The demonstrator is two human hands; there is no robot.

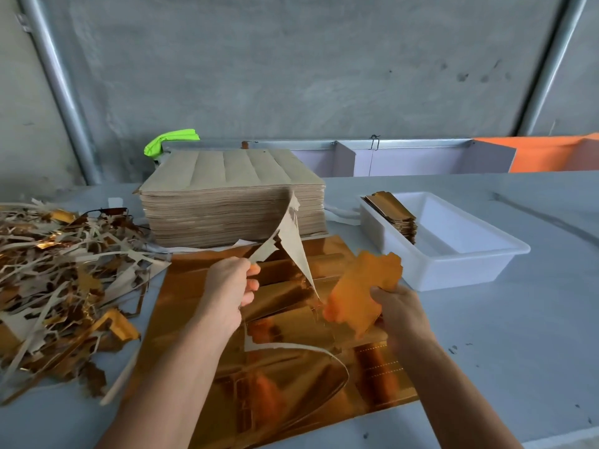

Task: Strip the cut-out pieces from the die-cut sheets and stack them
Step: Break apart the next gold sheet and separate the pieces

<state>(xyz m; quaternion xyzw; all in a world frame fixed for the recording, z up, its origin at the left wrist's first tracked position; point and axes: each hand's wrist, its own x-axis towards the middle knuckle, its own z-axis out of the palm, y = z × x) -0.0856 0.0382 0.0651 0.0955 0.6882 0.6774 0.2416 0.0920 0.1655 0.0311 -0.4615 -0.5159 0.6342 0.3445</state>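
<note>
A gold die-cut sheet (pixel 285 377) lies flat on the grey table (pixel 505 335), where the right hand (pixel 397 311) grips a cut-out piece (pixel 363 294) above it and the left hand (pixel 227 286) pinches a strip of waste (pixel 287 234) peeled upward. Behind stands a tall stack of sheets (pixel 233 199); a white tray (pixel 453 247) holding stacked pieces (pixel 393 212) sits right, a scrap heap (pixel 61 286) left.

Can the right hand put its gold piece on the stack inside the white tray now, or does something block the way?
Probably yes. The right hand grips the cut-out piece, the white tray is open-topped just beyond it, and nothing lies between them or covers the stack.
</note>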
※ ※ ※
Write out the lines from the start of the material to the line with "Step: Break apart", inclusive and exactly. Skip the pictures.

The demonstrator is two human hands; there is no robot.


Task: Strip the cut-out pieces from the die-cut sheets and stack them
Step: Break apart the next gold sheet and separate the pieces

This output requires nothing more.